I do beta testing for SST and I beta tested the PLC5 and the SST-PFB-PLC5. In my NOT SO HUMBLE OPINION the PLC5 and the SST-PFB-PLC5 is one of the best PLC Profibus masters available. Neither Siemens or Rockwell want to hear that because they don't want to admit Rockwell has a better Profibus DP master than their S7s and Rockwell just wants the Profibus to go away.

Ken, the problem you found is most likely in the slave device. It is probably sending the bytes over the bus in little endian instead of the big endian mode. You didn't say if the slave device is certified. If the slave isn't certified then don't blame the SST card or your PLC5.

FYI, the other Profibus master I like is the TI505. Some of my customers have also had success with the GE 93-30 and the second version Horner Profibus DP module. Siemens has only recently got their S7-318 upto the same level, but I haven't had a chance to test that yet. I will in the next 6 months. The ControLogix and the SST-PFB-CLX are pretty good but it only allows half of the data transfer capability of a PLC5.

SST does not give one an option to swap bytes and I agree with their philosophy. They support the standard and only the standard, as do we. I recommend only SST cards for the PC because they support the standard and only the standard. WHY GIVE THE USER AN OPTION HE DOESN'T NEED AND IS NON STANDARD?

Ron, there is a Profibus standard and a place to get the modules certified at Johnson City, TN. It is actually at the Siemens facility.

rsdoran
November 24th, 2002, 10:22 AM
Let me see if I understand this correctly

Ron, there is a Profibus standard and a place to get the modules certified at Johnson City, TN. It is actually at the Siemens facility.

I understand there is a Profibus standard but does that state HOW the data is sent as in this case? I read alot on different standards, sometimes it doesnt always make sense to me.
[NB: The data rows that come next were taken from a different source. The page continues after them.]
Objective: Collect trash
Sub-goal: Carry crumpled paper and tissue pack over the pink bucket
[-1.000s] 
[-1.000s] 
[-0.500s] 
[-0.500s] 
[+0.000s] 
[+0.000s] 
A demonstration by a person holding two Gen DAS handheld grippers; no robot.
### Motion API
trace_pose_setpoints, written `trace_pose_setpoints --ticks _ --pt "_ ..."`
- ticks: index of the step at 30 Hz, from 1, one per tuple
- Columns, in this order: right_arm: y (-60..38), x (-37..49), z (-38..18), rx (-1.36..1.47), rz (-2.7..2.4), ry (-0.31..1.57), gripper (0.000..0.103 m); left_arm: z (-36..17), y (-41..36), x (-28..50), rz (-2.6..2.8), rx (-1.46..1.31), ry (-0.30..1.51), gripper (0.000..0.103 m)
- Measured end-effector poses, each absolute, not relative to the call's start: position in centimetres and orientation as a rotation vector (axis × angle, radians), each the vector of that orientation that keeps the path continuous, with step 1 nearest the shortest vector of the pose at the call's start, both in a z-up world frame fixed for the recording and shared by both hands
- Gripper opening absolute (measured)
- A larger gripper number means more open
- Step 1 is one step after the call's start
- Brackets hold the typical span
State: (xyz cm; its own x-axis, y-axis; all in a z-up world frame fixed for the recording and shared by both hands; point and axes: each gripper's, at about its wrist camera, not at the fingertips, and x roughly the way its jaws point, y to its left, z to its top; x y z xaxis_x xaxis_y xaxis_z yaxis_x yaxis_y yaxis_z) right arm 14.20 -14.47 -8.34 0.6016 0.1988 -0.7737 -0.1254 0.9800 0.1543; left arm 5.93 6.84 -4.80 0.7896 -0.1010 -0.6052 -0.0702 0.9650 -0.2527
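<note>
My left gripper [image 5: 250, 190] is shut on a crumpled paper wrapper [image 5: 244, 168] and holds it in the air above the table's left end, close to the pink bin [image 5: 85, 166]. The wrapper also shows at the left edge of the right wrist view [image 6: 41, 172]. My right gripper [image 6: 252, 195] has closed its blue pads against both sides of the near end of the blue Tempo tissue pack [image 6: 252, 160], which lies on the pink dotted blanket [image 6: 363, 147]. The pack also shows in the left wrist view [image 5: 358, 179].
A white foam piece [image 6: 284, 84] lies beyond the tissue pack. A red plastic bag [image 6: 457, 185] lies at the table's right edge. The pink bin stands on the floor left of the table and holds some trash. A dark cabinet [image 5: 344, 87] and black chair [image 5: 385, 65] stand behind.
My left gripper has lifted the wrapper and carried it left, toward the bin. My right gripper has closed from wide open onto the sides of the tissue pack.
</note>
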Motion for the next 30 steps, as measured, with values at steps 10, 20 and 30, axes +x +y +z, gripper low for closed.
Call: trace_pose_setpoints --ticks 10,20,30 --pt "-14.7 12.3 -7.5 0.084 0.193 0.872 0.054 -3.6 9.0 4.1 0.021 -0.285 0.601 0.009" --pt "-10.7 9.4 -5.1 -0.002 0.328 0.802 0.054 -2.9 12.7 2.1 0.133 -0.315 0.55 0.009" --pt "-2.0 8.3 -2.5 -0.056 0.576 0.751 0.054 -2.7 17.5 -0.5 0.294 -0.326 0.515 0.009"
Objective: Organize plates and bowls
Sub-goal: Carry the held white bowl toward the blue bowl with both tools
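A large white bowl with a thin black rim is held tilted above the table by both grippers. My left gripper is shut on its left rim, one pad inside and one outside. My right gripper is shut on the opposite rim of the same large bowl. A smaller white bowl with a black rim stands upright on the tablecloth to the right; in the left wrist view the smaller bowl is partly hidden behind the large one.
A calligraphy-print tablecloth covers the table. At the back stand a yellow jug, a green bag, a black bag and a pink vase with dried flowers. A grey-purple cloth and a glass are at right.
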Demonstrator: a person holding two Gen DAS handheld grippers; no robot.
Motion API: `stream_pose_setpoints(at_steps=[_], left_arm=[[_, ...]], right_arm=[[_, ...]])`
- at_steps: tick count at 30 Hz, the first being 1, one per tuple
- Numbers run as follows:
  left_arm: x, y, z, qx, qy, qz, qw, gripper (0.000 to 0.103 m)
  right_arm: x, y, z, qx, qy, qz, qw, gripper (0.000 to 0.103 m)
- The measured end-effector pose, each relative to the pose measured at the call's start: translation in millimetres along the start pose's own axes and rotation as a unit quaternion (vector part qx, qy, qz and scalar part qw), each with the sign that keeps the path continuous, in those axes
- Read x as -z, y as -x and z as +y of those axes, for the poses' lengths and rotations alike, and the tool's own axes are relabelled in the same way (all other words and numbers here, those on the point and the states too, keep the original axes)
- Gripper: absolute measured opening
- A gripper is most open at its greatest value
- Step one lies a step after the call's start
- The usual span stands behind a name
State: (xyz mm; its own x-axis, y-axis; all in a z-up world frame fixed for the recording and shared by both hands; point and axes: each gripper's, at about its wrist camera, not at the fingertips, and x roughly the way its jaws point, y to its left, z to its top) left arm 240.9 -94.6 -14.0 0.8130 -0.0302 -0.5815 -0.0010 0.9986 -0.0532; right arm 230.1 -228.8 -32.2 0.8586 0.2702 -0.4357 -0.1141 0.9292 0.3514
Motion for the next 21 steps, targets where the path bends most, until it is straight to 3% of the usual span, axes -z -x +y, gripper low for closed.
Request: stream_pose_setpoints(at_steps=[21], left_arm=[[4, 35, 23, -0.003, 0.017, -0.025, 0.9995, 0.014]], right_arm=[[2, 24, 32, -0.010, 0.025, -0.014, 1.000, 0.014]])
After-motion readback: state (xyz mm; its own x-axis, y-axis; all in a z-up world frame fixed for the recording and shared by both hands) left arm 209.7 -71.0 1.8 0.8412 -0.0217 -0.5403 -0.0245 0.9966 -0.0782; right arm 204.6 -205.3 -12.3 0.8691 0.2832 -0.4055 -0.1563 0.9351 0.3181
I am going to re-read the info I have on Profibus.

Peter Nachtwey
November 24th, 2002, 11:15 AM
Yes, Ron, the specification says the data is sent over the wire high byte first or big endian. Those products that don't meet this specification should not be allowed to advertise their products as Profibus products.

The specification costs money or membership in the PTO, Profibus Trade Organization. Most of the info on http://www.profibus.com is just marketing propaganda. The specifications and how Profibus DP works are avaiable with a password at Profibus Trade Organization (http://www.profibus.com)

We are currently making another Profibus DP product. If you have questions about Profibus DP, I will be able to answer as I am re-reading the specifications myself. BTW, our first product was the first Profibus DP slave to pass certification the first time, in the western hemisphere, and it took only two of the three days because the tests went so smoothly.

john paley
November 24th, 2002, 05:13 PM
I think your making a mountain out of a molehill-but anyway the S7 has an instruction called SFC 12 "D_ACT_DP". What you could do is deactivate then reactivate the node with your logic. This would get rid of your DP/EXT fault lights on your CPU.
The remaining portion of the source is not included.